From the listing below, output only the lines starting at the line that has "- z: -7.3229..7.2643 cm" and ending at the line that has "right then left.", exactly as they appear, ends included.

++++++++++++++++++++

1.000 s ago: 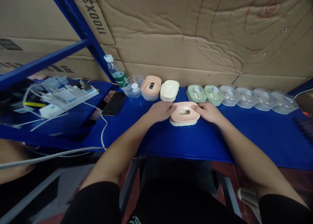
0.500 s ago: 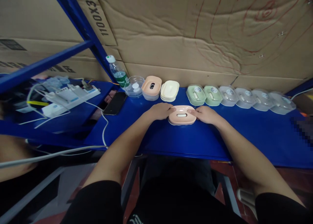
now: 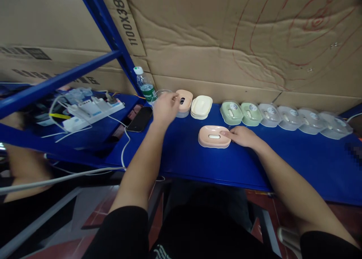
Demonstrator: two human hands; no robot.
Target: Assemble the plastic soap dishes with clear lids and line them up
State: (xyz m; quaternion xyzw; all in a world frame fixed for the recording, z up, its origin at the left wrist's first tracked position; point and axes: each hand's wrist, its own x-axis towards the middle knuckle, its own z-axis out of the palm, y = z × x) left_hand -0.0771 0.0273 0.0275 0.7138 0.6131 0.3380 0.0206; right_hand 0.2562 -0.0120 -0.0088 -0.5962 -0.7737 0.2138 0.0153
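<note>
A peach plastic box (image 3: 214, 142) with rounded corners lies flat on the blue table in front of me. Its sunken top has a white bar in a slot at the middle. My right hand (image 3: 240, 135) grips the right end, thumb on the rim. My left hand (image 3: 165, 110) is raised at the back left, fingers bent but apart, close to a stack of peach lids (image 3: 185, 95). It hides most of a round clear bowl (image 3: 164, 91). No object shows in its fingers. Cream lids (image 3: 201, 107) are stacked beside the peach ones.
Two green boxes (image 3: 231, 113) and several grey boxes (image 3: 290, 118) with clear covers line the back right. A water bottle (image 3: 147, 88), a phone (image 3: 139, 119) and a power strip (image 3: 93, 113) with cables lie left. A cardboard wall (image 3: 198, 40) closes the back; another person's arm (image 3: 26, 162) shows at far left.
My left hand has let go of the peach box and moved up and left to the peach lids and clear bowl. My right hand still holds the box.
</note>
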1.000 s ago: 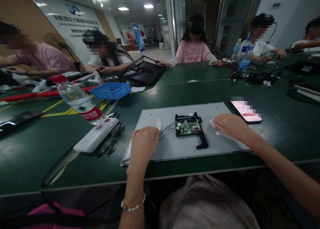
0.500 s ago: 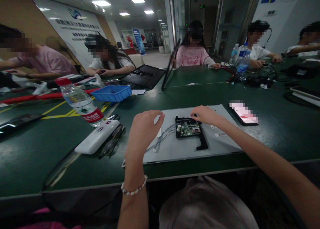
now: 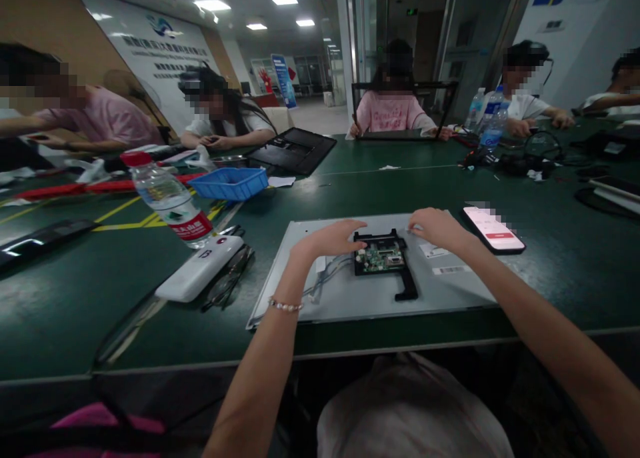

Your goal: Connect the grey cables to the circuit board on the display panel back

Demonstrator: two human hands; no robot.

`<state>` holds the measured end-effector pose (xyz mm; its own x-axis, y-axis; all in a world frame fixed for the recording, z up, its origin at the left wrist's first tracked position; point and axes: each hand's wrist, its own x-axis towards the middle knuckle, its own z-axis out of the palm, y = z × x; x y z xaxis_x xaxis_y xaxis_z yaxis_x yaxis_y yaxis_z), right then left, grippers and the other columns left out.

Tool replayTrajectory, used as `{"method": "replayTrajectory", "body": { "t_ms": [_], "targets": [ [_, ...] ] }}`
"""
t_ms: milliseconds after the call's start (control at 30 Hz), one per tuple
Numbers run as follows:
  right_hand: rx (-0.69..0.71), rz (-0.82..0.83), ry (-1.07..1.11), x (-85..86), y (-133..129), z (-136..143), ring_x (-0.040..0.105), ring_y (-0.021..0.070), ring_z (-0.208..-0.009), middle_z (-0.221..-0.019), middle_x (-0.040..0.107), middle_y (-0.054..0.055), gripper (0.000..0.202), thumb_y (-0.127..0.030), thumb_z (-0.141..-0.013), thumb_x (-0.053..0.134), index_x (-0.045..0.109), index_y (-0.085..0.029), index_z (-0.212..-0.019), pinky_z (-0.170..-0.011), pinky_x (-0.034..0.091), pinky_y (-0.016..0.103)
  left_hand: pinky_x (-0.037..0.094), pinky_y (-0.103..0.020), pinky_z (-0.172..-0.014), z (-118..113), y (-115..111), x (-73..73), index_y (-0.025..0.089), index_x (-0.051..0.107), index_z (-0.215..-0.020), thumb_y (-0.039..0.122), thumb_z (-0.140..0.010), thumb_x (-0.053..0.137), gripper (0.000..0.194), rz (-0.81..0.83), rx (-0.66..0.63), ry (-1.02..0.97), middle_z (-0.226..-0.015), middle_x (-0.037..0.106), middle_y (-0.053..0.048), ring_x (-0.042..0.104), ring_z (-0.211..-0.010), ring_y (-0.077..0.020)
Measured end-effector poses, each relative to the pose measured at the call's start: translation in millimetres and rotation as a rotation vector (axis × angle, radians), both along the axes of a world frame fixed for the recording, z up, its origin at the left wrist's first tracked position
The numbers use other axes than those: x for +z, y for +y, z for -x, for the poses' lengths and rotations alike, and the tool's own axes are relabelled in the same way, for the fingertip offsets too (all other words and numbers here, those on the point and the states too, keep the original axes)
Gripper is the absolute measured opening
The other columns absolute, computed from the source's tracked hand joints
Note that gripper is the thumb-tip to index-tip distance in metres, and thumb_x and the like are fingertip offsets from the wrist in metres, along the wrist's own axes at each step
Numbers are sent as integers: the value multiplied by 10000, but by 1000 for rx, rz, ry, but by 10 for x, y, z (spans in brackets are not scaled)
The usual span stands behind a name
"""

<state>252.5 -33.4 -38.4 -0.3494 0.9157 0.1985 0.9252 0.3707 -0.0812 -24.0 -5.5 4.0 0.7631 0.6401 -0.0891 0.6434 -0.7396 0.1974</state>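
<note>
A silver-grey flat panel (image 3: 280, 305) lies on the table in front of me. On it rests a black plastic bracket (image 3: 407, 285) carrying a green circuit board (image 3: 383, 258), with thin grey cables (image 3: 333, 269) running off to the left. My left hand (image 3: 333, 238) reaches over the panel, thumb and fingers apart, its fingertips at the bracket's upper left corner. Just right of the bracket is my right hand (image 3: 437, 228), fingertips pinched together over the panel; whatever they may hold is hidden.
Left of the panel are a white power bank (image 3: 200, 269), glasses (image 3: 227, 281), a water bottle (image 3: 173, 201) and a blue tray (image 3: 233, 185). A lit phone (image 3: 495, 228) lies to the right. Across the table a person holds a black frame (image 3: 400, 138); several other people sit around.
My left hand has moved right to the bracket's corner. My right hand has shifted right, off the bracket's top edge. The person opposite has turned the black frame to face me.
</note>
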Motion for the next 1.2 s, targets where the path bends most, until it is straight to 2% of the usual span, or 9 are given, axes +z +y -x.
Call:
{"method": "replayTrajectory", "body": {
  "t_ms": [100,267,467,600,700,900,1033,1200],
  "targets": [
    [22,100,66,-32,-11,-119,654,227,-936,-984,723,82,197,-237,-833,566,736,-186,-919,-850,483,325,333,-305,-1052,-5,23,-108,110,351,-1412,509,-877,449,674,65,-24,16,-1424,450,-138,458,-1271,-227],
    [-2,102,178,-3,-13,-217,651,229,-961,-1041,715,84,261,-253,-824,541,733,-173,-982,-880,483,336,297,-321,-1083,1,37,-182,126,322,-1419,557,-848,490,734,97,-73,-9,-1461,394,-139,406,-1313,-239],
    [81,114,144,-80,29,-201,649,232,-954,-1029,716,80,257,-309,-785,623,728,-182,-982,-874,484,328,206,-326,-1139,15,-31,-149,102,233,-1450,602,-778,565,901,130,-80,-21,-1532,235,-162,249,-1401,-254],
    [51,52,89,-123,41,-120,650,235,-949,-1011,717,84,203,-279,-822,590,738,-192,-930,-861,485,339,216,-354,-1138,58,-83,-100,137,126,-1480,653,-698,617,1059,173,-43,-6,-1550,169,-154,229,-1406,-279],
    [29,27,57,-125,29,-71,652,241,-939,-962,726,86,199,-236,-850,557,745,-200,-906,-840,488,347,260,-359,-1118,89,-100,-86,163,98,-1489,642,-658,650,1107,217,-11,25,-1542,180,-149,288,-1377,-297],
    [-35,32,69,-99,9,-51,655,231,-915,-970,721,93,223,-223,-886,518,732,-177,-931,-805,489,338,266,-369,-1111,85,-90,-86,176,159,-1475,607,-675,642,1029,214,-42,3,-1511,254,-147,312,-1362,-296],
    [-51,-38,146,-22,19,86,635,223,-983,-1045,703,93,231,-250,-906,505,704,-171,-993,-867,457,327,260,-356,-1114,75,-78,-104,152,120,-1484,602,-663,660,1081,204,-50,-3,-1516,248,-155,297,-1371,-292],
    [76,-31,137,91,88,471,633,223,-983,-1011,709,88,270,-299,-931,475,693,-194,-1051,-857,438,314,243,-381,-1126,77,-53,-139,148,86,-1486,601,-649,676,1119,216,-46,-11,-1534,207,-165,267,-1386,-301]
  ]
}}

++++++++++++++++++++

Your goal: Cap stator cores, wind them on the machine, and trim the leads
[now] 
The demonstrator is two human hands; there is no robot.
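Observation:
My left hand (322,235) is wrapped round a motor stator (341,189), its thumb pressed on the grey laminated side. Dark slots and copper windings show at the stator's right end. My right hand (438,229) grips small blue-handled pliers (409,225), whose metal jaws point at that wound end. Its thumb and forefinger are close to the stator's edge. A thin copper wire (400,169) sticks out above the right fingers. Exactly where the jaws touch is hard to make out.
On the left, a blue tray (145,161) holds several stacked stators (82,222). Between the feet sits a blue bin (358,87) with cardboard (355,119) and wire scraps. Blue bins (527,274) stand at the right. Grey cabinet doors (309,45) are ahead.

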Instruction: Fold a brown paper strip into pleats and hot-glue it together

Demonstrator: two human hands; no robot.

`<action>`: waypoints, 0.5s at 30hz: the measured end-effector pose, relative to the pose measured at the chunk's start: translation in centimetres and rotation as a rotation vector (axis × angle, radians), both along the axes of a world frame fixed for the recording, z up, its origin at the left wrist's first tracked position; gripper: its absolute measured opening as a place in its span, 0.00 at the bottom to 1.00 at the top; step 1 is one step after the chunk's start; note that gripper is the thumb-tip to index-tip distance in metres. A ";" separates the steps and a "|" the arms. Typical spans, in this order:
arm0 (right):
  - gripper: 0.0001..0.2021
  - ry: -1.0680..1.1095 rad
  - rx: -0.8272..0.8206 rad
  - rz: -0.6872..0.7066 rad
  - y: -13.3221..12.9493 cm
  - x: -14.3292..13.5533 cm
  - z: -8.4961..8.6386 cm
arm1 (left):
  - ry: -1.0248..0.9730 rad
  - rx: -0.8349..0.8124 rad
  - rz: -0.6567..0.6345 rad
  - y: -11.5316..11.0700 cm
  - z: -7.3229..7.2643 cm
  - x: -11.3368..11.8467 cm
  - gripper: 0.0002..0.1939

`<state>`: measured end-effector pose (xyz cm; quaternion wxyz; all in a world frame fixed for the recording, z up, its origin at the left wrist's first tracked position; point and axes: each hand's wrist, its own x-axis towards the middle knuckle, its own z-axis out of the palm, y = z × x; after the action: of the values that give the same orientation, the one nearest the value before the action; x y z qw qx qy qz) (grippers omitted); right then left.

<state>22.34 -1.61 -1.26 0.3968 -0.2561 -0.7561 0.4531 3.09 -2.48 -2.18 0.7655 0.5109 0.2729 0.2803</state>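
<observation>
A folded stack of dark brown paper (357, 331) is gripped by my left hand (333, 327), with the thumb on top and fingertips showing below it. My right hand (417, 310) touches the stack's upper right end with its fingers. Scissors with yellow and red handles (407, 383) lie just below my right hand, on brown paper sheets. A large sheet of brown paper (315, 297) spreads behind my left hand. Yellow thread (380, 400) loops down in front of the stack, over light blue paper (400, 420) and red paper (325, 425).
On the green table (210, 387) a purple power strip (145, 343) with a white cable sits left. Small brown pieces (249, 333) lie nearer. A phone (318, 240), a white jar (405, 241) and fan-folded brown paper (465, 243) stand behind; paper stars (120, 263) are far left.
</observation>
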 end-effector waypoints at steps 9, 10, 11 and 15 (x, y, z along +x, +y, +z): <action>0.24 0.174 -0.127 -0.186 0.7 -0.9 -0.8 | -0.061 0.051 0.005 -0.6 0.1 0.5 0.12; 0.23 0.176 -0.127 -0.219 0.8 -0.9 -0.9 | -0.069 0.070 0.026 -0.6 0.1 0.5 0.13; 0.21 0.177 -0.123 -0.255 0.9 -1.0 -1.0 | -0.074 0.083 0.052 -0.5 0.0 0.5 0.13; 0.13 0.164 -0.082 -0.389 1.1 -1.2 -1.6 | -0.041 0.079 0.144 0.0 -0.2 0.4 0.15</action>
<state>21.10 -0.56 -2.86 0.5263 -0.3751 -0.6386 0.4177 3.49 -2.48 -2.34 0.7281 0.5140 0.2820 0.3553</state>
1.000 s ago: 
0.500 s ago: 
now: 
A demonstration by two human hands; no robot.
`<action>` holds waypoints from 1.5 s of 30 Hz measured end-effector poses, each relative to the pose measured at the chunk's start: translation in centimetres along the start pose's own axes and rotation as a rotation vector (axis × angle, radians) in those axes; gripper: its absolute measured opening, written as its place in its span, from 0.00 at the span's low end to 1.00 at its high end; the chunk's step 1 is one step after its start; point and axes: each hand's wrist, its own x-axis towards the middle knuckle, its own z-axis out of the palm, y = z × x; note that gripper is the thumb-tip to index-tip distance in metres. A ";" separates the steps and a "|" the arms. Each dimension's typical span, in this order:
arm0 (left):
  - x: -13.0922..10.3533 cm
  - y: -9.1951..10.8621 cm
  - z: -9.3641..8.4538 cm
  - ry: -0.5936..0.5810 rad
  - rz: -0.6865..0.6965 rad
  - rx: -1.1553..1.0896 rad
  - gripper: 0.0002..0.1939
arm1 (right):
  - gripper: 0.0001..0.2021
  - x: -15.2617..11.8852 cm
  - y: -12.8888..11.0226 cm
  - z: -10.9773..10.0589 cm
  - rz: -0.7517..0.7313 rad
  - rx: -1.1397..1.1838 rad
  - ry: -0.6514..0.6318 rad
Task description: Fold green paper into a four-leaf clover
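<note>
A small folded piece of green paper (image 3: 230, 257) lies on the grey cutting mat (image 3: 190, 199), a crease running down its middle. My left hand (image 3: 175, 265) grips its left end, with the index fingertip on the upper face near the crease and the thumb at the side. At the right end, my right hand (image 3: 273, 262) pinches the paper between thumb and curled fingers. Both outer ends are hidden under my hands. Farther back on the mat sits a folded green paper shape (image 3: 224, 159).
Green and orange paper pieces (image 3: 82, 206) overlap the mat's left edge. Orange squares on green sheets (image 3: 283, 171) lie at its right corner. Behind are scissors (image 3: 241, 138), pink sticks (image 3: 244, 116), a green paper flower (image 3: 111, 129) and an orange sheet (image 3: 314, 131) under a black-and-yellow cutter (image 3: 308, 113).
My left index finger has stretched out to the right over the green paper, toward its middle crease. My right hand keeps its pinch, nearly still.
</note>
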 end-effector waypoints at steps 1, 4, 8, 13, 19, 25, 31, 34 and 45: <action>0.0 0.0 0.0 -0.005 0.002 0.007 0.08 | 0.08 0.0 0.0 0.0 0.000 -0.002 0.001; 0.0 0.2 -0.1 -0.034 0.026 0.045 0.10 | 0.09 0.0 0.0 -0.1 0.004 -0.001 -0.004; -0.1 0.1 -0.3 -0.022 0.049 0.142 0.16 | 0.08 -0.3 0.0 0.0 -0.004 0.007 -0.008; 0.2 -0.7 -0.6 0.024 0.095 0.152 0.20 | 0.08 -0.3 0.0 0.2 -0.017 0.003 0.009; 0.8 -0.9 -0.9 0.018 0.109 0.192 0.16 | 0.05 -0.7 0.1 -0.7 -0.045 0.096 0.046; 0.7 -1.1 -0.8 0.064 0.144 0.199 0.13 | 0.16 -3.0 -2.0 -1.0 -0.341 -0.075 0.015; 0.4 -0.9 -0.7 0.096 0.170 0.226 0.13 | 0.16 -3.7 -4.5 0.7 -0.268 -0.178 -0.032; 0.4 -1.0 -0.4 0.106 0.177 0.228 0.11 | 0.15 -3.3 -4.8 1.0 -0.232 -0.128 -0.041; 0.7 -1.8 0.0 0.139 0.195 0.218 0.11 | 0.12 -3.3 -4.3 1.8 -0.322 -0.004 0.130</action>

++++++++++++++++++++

RESPONSE TO THE TASK:
  - z: -7.3229..7.2643 cm
  - x: -11.3368..11.8467 cm
  - gripper: 0.0002..0.1939

`<state>`: measured end-effector pose (xyz cm; quaternion wxyz; all in a world frame fixed for the recording, z up, its origin at the left wrist's first tracked position; point and axes: each hand's wrist, its own x-axis towards the middle knuckle, its own z-axis out of the palm, y = z × x; after the action: of the values that give the same orientation, the one nearest the value before the action; x y z qw qx qy qz) (grippers omitted); right then left.

There is no more to this exercise.